EXERCISE INSTRUCTIONS =
Could you write out the lines below exactly, beginning with the first and finishing with the one that contains "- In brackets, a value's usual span"?

DATA PROVIDED =
++++++++++
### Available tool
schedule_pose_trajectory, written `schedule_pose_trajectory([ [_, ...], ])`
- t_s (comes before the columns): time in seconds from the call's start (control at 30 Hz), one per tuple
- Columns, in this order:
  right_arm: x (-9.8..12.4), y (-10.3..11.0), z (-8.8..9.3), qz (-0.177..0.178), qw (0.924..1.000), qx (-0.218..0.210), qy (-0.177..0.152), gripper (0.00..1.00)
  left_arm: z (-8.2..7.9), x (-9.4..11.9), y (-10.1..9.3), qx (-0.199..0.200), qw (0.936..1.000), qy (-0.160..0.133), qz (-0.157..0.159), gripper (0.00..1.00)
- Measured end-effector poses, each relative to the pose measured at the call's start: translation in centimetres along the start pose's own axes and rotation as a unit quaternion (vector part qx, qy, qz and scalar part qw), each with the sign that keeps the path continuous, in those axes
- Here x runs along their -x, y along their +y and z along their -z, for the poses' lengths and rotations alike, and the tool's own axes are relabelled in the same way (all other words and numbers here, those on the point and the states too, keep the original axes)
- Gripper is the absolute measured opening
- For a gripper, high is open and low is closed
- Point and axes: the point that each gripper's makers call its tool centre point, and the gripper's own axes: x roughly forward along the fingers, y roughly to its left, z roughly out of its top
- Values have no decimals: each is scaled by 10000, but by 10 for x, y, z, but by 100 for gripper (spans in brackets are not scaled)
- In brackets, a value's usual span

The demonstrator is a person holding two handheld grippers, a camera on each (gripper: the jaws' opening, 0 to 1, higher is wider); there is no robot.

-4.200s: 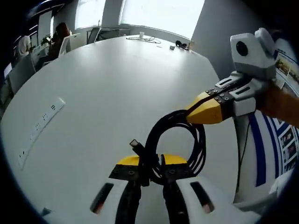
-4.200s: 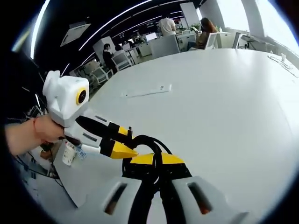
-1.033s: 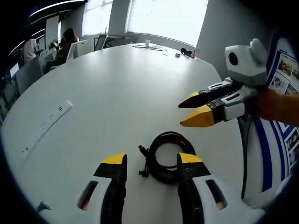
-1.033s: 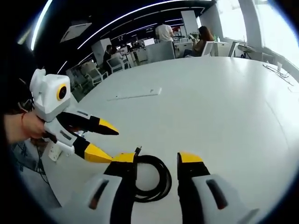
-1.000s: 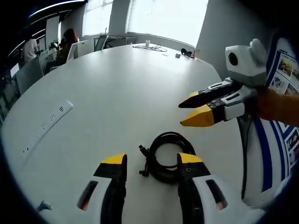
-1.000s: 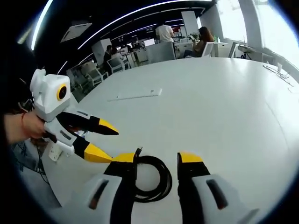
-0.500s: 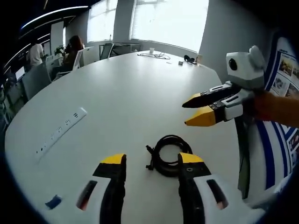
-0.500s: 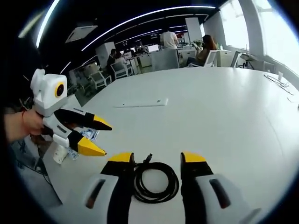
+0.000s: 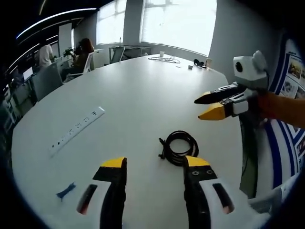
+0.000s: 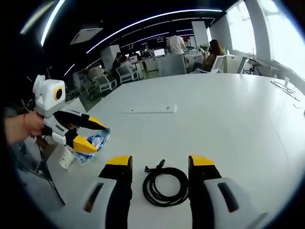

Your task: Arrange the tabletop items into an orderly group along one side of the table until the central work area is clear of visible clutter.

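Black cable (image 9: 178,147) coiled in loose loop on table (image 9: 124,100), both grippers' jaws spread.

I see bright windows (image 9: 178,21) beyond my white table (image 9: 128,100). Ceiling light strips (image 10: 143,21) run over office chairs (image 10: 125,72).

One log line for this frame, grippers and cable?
left gripper: open | right gripper: open | cable: coiled, lying on table, ungripped
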Motion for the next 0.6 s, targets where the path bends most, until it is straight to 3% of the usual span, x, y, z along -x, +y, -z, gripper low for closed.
schedule_pose_trajectory([
  [0.33, 7, 22, -12, -100, 9999, 101, -81, 45, 7, 41, 14, 60, 9997, -82, -224, 49],
  [0.6, 10, 43, -18, -193, 9996, 178, -131, 45, 23, 75, 26, 179, 9988, -133, -427, 49],
])
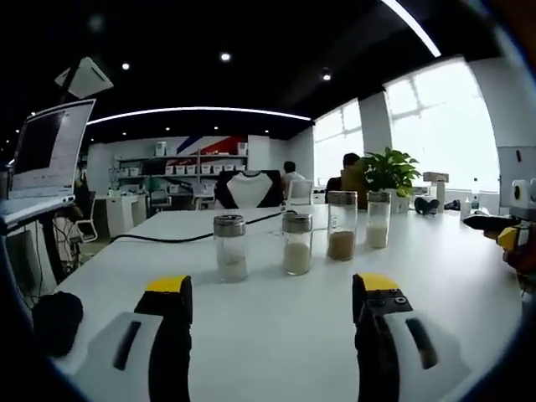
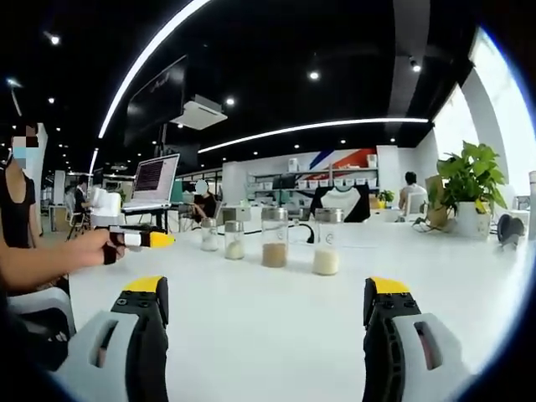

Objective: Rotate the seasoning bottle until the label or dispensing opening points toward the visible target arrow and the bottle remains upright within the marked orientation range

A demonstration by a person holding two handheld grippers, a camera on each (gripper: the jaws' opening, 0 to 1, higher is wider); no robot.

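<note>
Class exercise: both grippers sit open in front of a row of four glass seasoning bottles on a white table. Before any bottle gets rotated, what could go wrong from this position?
1. The seasoning bottles stand close together in a row, so the wide-open left gripper might bump a neighbour while closing on one.
2. They are tall and narrow; an off-centre squeeze could tip one on the white table.
3. A black cable lies behind the row and could snag.
4. The right gripper, also open, may crowd the same approach.

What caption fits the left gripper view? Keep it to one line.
Open left gripper faces four seasoning bottles standing upright on a white table.
</note>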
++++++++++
YOUR SOLUTION =
### Available tool
schedule_pose_trajectory, written `schedule_pose_trajectory([ [_, ...], ])`
- t_s (comes before the columns): time in seconds from the call's start (control at 30 Hz), one per tuple
- Columns, in this order:
  right_arm: x (-9.8..12.4), y (-10.3..11.0), z (-8.8..9.3), qz (-0.177..0.178), qw (0.924..1.000), qx (-0.218..0.210), qy (-0.177..0.152), gripper (0.00..1.00)
  left_arm: z (-8.2..7.9), x (-9.4..11.9), y (-10.1..9.3), qx (-0.199..0.200), qw (0.936..1.000), qy (-0.160..0.133), qz (-0.157..0.159), gripper (0.00..1.00)
- Measured end-effector poses, each relative to the pose measured at the call's start: translation in centimetres along the start pose's own axes and rotation as a unit quaternion (vector part qx, qy, qz and scalar part qw), each with the sign that keeps the path continuous, in those axes
- Here x runs along their -x, y along their +y and z along their -z, for the poses' lengths and rotations alike, and the tool's own axes are relabelled in the same way (all other words and numbers here, those on the point and the states too, keep the original axes)
- Gripper is the absolute measured opening
- For a gripper, high is open and low is closed
- Point and axes: the point that each gripper's makers call its tool centre point, and the gripper's own axes: x roughly forward along the fingers, y roughly to its left, z roughly out of its top
- Values have no decimals: each is scaled by 10000, but by 10 for x, y, z, but by 100 for gripper (spans in brackets are not scaled)
- In brackets, a value's usual span

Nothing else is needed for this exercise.